The lncRNAs identified in Orestias ascotanensis were further characterized to understand their expression patterns and structural features. Tissue specificity was assessed using the Tau (τ) index, which measures the degree of expression specificity across tissues (Fig. 6a). A higher τ value indicates tissue-specific expression, while a lower value reflects broader expression. Among the putative lncRNAs, 21.9% exhibited tissue-specific expression (τ ≥ 0.80), compared to 15.9% of mRNAs. In contrast, 13.5% of the lncRNAs were ubiquitously expressed (τ ≤ 0.25), compared to 22% of mRNAs, highlighting the more specialized roles of lncRNAs. Structural comparisons revealed that lncRNAs generally differed from mRNAs in key features. Most lncRNAs were monoexonic (Fig. 6b), whereas mRNAs predominantly had multiple exons. Additionally, lncRNAs exhibited shorter exon lengths compared to mRNAs (Fig. 6c). These differences underscore the distinct characteristics of lncRNAs and their potential regulatory roles, which are often linked to their tissue-specific expression and unique genomic architecture. Interestingly, differential expression analysis revealed that both skin and muscle tissues exhibit differentially expressed lncRNAs, while no differentially expressed lncRNAs were found in gills (Table 1). In skin, it was determined that 2 of the lncRNAs are downregulated and 18 of them upregulated in the summer whereas in muscle, 128 lncRNAs were found downregulated and 49 upregulated in this summer season.

Fig. 6
figure 6

Characterization of O. ascotanensis lncRNAs. (a) Density distribution of tau scores, (b) frequency distribution of the number of exons, and (c) density distribution of exon lengths for mRNAs and lncRNAs.

Table 1 Differentially expressed lncRNAs in O. ascotanensis tissues.

Data Records

Gene expression profiles were deposited at the Gene Expression Omnibus (GEO) database under accession number GSE29410552. Raw sequencing data are available through the Sequence Read Archive (SRA) under study accession SRP55338353. Processed data, including mapping statistics and genome annotation files (reference genome, GTF annotation, and functional gene annotations), are publicly available on Figshare40.

Technical Validation

RNA integrity and library preparation

RNA integrity was evaluated using a Qubit fluorometer (Invitrogen) and a Bioanalyzer 2100 (Agilent Technologies, RNA 6000 Nano Kit), ensuring all RNA samples had RNA Integrity Numbers (RIN) ≥ 7. High-quality RNA was used to construct 42 paired-end unstranded poly-A libraries with the Illumina TruSeq RNA Sample Preparation Kit. Sequencing was performed on the Illumina HiSeq 4000 platform, generating 150 bp paired-end reads.
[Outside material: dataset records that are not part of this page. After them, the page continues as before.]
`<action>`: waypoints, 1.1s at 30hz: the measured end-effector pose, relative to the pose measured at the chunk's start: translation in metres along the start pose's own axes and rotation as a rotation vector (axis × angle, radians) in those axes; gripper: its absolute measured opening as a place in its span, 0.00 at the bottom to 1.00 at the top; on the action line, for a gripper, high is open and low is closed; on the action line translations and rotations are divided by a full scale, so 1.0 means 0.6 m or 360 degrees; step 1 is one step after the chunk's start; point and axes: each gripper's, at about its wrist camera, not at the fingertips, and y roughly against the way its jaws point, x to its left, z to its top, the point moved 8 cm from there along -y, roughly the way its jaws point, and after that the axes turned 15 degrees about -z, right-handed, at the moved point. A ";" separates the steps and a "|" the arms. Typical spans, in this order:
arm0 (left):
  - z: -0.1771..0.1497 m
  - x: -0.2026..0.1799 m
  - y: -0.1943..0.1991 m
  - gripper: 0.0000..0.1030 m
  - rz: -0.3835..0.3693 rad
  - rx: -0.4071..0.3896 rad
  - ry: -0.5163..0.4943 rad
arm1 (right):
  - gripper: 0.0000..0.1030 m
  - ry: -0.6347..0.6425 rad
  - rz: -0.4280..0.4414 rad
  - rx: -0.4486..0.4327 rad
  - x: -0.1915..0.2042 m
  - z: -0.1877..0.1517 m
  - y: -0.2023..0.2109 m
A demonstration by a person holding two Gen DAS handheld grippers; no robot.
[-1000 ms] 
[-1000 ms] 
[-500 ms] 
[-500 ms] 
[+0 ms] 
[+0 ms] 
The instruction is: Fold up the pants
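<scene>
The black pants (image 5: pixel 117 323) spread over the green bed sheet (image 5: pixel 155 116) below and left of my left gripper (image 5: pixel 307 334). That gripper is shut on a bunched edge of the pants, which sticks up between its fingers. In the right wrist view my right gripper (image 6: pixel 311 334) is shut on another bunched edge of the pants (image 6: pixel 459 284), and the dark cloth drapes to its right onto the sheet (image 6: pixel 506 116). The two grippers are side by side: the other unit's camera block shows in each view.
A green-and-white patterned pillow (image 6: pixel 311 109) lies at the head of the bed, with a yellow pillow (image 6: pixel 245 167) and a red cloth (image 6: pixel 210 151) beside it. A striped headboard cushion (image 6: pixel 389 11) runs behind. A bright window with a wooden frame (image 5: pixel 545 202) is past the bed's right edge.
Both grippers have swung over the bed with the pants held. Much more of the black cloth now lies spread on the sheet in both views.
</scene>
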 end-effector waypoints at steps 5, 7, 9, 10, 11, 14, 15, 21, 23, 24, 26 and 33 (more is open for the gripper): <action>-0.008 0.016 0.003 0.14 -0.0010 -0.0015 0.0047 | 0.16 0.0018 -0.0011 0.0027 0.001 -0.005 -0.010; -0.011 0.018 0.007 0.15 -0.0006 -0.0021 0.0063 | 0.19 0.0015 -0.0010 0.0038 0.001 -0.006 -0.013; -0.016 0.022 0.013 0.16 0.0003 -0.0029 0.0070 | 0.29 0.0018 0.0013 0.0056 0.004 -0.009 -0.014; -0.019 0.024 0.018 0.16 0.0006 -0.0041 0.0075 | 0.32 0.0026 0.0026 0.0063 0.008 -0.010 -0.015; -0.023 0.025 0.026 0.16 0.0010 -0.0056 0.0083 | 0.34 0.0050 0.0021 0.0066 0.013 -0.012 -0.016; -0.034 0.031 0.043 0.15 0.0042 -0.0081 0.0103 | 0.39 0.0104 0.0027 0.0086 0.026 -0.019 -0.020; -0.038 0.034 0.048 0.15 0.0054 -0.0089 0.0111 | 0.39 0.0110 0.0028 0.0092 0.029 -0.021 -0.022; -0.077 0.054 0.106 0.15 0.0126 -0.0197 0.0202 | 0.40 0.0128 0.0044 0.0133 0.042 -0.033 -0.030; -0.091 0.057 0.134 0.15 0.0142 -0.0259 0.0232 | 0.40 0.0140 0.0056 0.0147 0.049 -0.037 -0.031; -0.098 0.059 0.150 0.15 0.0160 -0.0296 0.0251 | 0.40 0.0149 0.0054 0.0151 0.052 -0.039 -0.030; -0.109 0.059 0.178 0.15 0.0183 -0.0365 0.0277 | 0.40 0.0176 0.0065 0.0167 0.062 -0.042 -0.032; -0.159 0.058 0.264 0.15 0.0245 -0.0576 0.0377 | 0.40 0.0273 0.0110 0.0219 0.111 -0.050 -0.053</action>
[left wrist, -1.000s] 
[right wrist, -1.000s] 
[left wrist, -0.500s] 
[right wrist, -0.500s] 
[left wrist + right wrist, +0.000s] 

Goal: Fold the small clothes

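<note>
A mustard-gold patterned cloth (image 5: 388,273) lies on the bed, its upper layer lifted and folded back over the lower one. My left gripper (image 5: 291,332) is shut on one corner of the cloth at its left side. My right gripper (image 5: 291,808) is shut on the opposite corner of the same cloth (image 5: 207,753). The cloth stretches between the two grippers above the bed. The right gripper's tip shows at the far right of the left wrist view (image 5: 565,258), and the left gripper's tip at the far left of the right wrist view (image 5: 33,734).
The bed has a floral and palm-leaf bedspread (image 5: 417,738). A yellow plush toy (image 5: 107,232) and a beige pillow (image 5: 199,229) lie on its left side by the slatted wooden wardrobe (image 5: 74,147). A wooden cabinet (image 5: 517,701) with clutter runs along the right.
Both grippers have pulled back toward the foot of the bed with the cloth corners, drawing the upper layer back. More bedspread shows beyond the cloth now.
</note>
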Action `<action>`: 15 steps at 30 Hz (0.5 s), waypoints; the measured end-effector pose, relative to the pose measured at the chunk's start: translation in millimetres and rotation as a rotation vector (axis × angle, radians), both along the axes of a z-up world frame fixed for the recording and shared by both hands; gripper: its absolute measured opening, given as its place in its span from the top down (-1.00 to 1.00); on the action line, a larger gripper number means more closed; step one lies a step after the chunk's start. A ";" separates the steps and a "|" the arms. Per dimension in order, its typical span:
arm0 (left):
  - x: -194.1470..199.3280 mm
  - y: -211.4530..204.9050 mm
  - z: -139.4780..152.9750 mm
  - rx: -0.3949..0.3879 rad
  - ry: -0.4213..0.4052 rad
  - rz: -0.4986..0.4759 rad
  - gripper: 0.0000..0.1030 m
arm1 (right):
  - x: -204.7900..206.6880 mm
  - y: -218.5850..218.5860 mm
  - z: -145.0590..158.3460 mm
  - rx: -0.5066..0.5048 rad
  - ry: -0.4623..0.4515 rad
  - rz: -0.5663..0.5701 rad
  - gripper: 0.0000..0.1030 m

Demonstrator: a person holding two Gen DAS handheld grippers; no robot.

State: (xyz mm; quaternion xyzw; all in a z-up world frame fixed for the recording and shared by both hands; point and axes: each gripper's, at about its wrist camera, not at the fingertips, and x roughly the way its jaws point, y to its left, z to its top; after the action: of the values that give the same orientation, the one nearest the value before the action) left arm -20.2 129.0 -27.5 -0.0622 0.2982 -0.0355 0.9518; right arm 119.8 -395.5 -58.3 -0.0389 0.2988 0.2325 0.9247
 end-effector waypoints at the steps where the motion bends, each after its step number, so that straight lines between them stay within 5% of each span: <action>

Quality filtering of sequencing reads

Raw sequencing reads underwent quality control with FastQC, confirming their quality met required thresholds. Adapter sequences and low-quality bases were trimmed using TrimGalore (v0.6.6; parameters: -q 30 --retain_unpaired --phred33 --illumina). Post-filtering, a total of 4.4 billion high-quality paired-end reads were retained across the 42 RNA-seq libraries, with a median of 105 million reads per library.

Read mapping and transcript assembly

Filtered reads were aligned to the O. ascotanensis reference genome using HISAT2 (v2.2.1; parameters: --dta-cufflinks), achieving a median mapping rate of 88.45%40. Coordinate-sorted BAM files were generated for downstream analyses.

Sample clustering and reproducibility

Principal component analysis (PCA) was performed to validate transcriptomic consistency across tissues and seasons. PCA of all samples revealed distinct clustering by tissue type (gill, skin, and muscle), underscoring the reproducibility of tissue-specific expression patterns (Fig. 1a).